### Assignment
Go to the line in the entries below that holds "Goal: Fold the" and repeat exactly from there through the line that holds "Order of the", inclusive.

### Available records
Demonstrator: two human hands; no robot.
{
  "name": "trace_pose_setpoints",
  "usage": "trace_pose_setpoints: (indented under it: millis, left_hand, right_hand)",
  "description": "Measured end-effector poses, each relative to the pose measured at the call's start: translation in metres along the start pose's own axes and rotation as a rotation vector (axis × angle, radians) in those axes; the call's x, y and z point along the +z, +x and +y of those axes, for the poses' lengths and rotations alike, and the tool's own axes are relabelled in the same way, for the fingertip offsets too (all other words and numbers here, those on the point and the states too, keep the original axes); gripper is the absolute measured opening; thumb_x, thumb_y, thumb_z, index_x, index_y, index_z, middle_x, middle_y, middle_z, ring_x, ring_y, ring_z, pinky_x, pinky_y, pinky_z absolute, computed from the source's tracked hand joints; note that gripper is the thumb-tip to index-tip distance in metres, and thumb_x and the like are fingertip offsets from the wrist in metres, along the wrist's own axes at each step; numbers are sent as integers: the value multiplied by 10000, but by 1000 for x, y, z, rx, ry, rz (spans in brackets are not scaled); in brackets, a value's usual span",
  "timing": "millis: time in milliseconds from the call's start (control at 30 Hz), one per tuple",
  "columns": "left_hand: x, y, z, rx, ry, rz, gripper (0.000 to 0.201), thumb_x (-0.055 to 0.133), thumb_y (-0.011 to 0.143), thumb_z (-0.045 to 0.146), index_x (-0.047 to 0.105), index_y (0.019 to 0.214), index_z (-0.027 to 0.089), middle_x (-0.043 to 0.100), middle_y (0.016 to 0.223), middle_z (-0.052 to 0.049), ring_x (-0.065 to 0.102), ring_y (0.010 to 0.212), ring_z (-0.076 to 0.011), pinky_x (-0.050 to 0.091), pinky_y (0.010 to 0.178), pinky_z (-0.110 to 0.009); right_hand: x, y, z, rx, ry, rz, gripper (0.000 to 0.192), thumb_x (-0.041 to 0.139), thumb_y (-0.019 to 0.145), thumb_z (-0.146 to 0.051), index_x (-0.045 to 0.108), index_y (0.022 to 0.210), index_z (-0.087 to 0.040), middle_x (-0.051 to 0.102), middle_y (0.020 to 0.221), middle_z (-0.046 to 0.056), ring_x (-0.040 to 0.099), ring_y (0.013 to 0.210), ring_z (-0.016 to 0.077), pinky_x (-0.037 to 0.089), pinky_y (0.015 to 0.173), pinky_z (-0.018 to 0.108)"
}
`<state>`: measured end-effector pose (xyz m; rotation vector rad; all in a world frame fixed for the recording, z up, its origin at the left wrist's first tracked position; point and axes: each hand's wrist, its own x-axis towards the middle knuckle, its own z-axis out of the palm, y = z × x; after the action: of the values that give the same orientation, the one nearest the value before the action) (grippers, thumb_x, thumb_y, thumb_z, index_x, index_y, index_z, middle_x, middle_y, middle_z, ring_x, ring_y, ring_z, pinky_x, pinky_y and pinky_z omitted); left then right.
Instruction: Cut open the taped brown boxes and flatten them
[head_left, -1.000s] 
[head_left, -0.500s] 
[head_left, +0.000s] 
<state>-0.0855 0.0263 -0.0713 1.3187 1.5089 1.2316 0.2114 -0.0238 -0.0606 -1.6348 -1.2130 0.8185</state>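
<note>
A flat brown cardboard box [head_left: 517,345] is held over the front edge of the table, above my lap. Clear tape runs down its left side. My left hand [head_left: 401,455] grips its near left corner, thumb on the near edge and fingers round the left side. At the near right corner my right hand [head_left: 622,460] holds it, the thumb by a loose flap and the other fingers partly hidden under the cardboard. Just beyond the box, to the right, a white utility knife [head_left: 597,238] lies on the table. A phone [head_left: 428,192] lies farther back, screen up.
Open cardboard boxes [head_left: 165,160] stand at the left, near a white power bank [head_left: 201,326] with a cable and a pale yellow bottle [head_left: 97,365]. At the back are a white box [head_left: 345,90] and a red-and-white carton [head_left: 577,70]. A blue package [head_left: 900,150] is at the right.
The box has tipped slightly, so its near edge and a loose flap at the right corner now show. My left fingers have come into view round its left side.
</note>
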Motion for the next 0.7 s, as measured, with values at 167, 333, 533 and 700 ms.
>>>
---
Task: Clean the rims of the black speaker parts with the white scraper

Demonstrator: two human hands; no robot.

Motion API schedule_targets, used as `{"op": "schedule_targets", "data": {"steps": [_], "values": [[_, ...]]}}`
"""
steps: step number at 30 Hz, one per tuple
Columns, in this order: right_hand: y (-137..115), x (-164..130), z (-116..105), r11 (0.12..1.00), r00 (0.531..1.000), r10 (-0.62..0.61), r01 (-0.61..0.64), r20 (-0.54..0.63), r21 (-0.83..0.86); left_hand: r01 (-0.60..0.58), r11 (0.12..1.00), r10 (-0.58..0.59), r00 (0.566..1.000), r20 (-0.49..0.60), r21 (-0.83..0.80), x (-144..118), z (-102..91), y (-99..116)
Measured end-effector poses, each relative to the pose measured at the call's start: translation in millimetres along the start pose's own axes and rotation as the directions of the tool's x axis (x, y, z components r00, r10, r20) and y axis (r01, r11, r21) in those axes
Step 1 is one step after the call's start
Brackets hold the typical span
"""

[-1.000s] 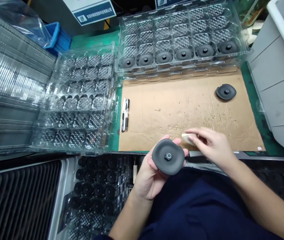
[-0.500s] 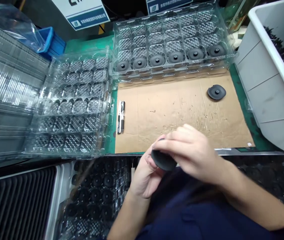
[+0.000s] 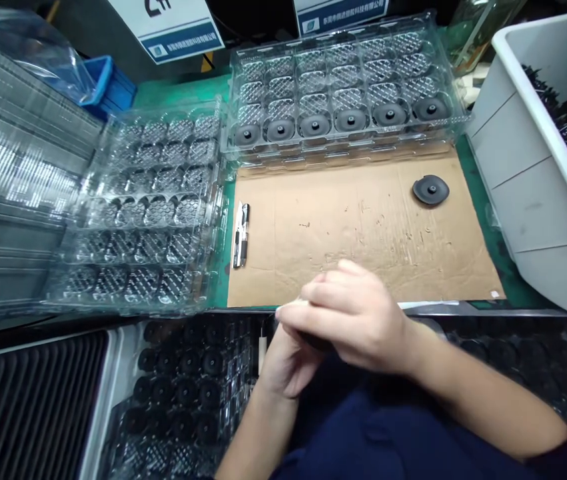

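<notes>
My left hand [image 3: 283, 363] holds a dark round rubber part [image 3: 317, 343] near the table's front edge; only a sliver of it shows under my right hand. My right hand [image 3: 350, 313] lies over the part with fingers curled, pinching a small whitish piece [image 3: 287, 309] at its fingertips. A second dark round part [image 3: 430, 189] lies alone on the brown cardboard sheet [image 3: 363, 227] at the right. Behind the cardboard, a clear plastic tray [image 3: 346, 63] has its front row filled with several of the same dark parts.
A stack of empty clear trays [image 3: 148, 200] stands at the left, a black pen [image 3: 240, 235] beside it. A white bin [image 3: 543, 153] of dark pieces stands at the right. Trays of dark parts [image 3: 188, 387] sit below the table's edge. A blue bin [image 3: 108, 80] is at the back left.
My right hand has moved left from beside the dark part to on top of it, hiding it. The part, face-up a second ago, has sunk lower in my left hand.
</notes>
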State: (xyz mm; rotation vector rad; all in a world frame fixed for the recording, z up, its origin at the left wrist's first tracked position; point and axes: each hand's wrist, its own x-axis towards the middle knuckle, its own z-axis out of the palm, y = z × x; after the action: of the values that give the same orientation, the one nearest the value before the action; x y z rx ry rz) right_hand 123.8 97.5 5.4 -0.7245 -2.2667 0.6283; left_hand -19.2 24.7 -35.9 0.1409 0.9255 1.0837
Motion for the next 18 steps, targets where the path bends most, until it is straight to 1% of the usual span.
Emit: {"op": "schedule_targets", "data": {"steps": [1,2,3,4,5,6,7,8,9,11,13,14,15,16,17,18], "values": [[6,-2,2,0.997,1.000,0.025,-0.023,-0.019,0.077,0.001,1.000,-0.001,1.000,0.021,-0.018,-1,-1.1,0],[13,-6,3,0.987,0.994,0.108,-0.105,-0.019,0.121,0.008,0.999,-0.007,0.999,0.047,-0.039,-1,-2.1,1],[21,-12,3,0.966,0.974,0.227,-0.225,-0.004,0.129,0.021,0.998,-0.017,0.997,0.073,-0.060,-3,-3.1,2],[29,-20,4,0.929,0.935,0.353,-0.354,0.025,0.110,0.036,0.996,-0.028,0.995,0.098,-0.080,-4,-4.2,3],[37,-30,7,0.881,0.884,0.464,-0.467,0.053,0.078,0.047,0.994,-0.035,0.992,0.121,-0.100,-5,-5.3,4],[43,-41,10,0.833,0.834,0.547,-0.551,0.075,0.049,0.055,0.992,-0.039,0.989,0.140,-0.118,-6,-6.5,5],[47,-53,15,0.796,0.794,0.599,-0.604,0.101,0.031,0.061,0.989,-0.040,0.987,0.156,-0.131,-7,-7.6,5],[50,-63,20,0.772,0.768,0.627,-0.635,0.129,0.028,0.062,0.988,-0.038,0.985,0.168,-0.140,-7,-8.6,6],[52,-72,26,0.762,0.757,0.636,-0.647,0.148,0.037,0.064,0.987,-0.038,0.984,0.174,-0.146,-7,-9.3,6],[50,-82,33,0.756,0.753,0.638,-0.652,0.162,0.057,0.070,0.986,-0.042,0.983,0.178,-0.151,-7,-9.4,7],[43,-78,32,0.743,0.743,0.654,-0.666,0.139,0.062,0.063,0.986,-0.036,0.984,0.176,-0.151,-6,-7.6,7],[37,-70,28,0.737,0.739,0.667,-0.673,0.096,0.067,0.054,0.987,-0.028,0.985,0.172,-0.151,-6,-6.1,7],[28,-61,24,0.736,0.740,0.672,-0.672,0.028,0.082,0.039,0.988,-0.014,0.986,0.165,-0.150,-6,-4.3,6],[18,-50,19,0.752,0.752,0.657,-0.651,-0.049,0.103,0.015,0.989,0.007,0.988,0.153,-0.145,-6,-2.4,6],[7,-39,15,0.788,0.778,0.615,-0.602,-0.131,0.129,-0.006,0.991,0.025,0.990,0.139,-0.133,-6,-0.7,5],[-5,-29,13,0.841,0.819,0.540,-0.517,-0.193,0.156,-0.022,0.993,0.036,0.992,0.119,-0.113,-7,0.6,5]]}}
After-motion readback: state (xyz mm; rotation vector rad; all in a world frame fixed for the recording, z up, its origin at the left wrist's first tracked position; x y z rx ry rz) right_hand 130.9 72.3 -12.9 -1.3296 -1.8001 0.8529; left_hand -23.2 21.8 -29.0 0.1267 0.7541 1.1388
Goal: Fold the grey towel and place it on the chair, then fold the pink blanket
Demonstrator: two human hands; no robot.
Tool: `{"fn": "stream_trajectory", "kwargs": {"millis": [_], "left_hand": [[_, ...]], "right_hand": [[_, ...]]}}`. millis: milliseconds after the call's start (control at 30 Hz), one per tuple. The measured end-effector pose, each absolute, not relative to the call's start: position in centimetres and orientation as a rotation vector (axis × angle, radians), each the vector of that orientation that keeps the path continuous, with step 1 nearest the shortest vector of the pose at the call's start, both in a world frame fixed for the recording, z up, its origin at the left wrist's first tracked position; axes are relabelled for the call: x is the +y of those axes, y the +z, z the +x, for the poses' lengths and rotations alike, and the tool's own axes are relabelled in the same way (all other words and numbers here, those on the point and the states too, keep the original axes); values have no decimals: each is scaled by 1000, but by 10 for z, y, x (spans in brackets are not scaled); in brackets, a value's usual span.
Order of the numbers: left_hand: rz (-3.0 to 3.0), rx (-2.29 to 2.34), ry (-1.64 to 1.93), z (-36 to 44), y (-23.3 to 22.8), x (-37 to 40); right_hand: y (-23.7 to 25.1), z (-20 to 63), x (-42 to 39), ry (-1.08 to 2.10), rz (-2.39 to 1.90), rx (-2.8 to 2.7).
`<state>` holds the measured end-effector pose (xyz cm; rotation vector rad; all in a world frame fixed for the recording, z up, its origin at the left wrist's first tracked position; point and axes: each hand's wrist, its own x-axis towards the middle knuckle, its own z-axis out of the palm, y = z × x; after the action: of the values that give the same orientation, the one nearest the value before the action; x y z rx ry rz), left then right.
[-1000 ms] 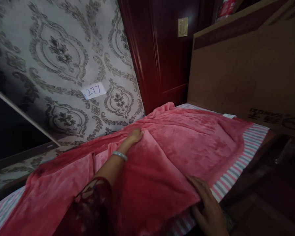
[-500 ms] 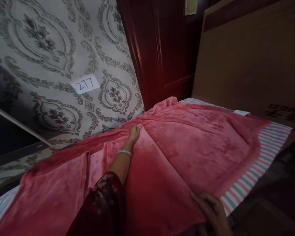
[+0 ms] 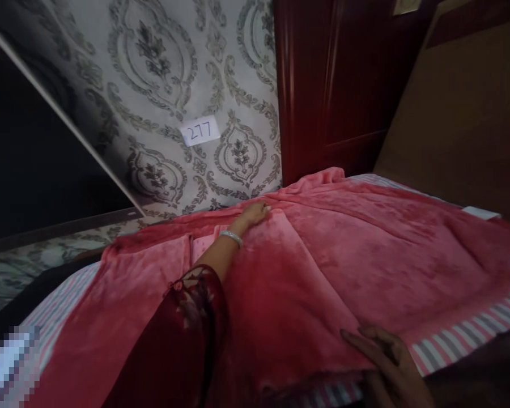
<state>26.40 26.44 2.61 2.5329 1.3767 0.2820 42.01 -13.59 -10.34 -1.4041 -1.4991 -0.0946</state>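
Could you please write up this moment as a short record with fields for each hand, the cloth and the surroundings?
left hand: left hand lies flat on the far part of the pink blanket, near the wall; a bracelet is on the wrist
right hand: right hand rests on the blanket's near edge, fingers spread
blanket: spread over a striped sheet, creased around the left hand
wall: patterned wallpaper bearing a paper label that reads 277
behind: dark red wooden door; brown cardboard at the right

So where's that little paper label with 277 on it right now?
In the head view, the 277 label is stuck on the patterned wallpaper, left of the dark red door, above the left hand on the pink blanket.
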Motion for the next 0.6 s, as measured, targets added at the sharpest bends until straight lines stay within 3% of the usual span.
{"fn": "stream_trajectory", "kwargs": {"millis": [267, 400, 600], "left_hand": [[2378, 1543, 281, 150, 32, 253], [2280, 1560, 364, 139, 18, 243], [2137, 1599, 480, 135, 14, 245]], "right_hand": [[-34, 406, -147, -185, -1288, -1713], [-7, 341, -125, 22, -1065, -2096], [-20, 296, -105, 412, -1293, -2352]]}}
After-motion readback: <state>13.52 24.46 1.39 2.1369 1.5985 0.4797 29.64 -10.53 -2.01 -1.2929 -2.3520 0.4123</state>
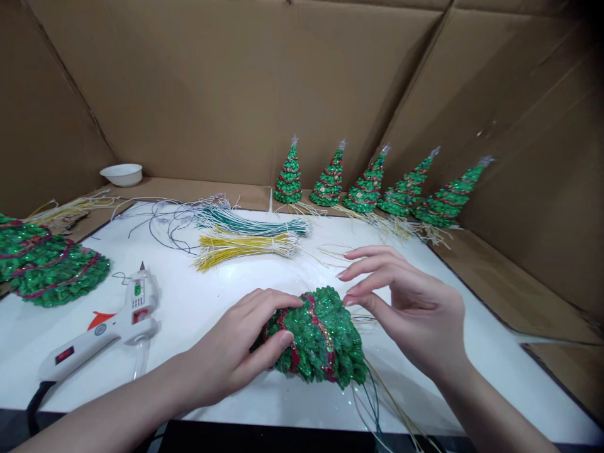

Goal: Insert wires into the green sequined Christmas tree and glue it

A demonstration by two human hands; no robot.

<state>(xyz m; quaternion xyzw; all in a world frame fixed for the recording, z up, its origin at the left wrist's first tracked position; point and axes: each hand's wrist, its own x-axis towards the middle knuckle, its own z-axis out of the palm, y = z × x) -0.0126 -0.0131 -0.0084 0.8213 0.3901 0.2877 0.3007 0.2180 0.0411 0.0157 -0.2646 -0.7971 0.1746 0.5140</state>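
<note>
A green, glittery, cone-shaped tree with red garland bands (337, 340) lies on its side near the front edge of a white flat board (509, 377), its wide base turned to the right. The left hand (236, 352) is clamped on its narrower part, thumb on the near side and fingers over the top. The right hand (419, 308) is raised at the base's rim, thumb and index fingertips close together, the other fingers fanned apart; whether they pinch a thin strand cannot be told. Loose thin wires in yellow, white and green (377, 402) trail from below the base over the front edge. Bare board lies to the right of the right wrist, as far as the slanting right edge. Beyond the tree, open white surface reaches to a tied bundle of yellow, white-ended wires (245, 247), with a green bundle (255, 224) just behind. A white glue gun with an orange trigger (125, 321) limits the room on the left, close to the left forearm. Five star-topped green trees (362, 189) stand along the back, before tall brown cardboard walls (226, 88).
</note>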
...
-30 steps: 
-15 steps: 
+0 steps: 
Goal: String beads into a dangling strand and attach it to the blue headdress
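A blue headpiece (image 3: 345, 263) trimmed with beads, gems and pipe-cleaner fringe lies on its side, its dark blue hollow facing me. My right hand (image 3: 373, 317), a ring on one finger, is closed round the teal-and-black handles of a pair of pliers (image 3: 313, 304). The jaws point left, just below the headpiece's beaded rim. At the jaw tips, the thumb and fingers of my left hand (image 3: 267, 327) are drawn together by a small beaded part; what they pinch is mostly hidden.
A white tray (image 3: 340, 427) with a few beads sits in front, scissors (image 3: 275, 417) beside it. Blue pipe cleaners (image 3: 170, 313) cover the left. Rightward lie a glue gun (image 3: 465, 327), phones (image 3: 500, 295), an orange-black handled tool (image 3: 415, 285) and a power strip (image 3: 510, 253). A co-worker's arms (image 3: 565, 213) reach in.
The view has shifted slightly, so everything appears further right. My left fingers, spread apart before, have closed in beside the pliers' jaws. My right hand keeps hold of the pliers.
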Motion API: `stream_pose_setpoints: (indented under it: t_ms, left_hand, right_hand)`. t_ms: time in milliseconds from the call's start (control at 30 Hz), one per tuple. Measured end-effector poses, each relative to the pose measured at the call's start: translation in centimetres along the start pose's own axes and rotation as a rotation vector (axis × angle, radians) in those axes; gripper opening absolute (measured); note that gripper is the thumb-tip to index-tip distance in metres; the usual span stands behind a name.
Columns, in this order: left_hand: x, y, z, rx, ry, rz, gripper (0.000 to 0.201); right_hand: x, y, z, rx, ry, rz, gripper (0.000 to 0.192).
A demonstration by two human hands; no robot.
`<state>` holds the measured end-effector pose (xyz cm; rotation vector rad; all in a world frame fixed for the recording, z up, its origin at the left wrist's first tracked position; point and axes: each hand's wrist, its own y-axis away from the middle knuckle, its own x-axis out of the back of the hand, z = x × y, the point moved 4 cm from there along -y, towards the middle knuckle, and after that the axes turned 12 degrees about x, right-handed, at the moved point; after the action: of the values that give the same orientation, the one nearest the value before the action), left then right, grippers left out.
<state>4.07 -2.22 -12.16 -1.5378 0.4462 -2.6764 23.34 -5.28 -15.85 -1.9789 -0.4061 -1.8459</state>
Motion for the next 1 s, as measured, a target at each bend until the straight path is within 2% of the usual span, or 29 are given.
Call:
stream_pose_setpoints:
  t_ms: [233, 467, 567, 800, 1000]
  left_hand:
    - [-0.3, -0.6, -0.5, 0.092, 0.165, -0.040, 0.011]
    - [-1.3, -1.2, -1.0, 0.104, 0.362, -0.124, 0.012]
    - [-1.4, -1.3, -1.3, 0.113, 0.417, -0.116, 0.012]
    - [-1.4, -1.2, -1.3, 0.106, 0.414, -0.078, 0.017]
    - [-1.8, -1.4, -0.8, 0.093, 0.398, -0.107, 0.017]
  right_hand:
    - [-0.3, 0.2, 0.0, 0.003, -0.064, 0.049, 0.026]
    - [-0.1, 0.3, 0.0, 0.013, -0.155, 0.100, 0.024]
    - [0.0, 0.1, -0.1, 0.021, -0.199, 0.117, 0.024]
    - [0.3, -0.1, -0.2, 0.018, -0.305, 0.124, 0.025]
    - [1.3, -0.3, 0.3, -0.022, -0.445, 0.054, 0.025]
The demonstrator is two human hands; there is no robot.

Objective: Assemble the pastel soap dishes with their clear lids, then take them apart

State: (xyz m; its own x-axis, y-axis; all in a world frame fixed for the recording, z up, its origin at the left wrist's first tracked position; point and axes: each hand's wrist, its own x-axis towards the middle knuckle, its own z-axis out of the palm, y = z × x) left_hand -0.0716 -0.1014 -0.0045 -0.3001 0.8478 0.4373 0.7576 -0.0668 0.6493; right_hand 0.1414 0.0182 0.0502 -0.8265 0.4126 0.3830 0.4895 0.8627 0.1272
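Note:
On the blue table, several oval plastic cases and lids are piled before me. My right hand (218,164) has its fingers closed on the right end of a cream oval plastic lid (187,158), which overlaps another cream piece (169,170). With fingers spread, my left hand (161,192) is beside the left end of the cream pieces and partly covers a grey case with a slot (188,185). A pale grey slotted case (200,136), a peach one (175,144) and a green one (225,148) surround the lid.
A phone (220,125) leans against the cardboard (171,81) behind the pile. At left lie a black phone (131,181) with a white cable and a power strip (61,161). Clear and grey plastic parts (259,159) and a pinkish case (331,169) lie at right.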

### Result below
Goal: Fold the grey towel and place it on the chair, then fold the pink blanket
Demonstrator: two human hands; no robot.
Tool: `{"fn": "stream_trajectory", "kwargs": {"millis": [_], "left_hand": [[_, ...]], "right_hand": [[_, ...]]}}`. millis: milliseconds after the call's start (control at 30 Hz), one per tuple. The measured end-effector pose, each absolute, not relative to the call's start: position in centimetres and orientation as a rotation vector (axis × angle, radians), each the vector of that orientation that keeps the path continuous, with step 1 nearest the shortest vector of the pose at the call's start, both in a world frame fixed for the recording, z up, its origin at the left wrist's first tracked position; axes are relabelled for the call: x is the +y of those axes, y the +z, z the +x, for the poses' lengths and rotations alike, and the tool's own axes are relabelled in the same way (all other words and numbers here, those on the point and the states too, keep the original axes); values have no decimals: each is scaled by 1000, but by 10 for z, y, x (spans in brackets are not scaled); in brackets, a value's usual span.
Order of the numbers: left_hand: rz (-3.0 to 3.0), rx (-2.29 to 2.34), ry (-1.64 to 1.93), z (-36 to 44), y (-23.3 to 22.8), x (-37 to 40); right_hand: y (-23.7 to 25.1), z (-20 to 63), x (-42 to 39), ry (-1.08 to 2.10), rz (-2.39 to 1.90), rx (-2.8 to 2.7).

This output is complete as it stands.